Mudança no comportamento digital obriga agências a repensar funis de conversão
Com usuários mais céticos, dispersos e sobrecarregados de conteúdo, funis lineares perdem espaço para estratégias mais dinâmicas e centradas na experiência.
A forma como o consumidor se comporta no ambiente digital mudou, e muito. Hoje, a jornada de compra raramente segue o fluxo tradicional de descoberta, consideração e decisão de forma linear. Em vez disso, ela é fragmentada, cheia de desvios, múltiplos pontos de contato e influências externas como vídeos curtos, grupos de WhatsApp, fóruns, conteúdos gerados por outros usuários e até mesmo ferramentas de comparação com IA. Esse novo comportamento está forçando agências digitais e empresas a repensarem seus modelos de conversão, que até pouco tempo seguiam estruturas engessadas de funis automatizados e réguas fixas de e-mail.
Robson V. Leite é mentor e estrategista com foco em estruturação, operação e performance para agências digitais. Com quase duas décadas de experiência e mais de 2.500 agências orientadas por seus métodos, ele defende uma abordagem mais centrada no comportamento do usuário e menos obcecada por fórmulas prontas de escalabilidade.
Uma pesquisa da Salesforce revelou que 73% dos consumidores esperam que as empresas compreendam suas necessidades e expectativas de forma personalizada, e não apenas por meio de segmentações genéricas ou jornadas padronizadas. Além disso, 61% dos entrevistados afirmaram que trocaram de marca no último ano por conta de experiências pouco relevantes ou mal adaptadas ao seu contexto.
Essa quebra de padrão revela um ponto crucial: jornadas de conversão precisam deixar de ser roteiros e passar a funcionar como ecossistemas, onde o usuário tem autonomia para entrar e sair, pular etapas, voltar de forma orgânica e ser impactado por conteúdos de formatos variados até amadurecer a decisão de compra. Robson reforça: “O consumidor atual não quer ser conduzido por um funil, mas orientado por experiências que façam sentido. As empresas que ignoram isso vão insistir em gastar mais para converter menos.”
A revisão das jornadas de conversão não significa abandonar automações ou campanhas com etapas definidas, mas sim reestruturá-las com maior flexibilidade, criando pontos de entrada diversos, conteúdos adaptáveis ao estágio real de consciência do cliente e, principalmente, sistemas de escuta ativa, seja por análise de dados, enquetes, feedbacks abertos ou comportamento de navegação.

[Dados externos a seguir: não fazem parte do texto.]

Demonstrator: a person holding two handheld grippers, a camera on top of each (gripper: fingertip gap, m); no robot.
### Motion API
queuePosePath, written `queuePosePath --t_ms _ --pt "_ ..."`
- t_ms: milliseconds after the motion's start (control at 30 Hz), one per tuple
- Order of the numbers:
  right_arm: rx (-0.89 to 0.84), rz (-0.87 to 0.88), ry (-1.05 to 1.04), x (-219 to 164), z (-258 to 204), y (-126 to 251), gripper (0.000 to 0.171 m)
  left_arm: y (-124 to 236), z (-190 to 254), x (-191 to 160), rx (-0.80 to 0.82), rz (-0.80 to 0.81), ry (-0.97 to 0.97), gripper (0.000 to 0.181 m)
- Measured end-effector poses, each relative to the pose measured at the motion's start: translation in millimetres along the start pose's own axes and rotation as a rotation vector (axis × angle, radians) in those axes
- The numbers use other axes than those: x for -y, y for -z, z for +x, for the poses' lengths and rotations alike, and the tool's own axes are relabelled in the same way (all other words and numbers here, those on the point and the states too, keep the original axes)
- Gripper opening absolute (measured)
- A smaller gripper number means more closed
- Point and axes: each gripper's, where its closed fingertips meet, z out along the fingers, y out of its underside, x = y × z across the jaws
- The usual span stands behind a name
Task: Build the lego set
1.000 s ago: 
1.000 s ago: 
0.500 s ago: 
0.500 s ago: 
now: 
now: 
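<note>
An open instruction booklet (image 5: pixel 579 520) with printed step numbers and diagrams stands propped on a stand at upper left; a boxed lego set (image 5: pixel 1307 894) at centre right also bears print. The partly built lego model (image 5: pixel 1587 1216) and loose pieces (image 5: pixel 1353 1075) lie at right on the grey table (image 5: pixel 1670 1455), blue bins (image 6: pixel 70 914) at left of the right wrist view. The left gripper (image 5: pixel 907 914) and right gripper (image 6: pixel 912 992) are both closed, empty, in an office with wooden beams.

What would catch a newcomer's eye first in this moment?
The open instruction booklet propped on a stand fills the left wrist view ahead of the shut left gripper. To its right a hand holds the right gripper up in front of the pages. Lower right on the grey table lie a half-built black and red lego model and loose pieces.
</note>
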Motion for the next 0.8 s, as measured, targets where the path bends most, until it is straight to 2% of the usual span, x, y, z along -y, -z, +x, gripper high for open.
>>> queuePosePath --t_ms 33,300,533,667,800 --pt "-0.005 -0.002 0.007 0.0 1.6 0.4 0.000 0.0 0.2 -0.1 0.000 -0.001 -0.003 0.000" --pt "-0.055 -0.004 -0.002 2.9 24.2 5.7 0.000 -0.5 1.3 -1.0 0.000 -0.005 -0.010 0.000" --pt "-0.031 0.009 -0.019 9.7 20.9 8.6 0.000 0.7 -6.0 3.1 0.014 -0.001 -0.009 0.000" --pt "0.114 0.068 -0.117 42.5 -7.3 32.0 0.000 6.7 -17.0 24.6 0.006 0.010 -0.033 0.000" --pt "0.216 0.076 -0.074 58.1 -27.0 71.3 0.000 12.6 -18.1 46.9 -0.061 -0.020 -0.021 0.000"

Outro aspecto importante nesse cenário é o aumento do tempo médio entre o primeiro contato e a conversão final, especialmente em setores mais competitivos. O lead não apenas pesquisa mais antes de tomar decisões, como também espera uma narrativa mais coerente e progressiva entre os canais. “Não é mais sobre funil, é sobre contexto. E se o seu conteúdo não dialoga com o momento interno do cliente, não adianta empilhar anúncios ou e-mails automatizados. O que não conecta, não converte”, afirma Robson.
Essa mudança estrutural nas jornadas desafia as agências a combinarem dados, criatividade e empatia, assim exigindo que seus times estejam preparados para operar de forma mais integrada, com visão de longo prazo e foco em gerar experiências memoráveis, não apenas cliques ou leads. Em tempos de algoritmos cada vez mais inteligentes e públicos cada vez mais seletivos, criar uma jornada de conversão que respeita a lógica do consumidor, e não a lógica da ferramenta, pode ser o grande diferencial competitivo de uma agência digital em 2026.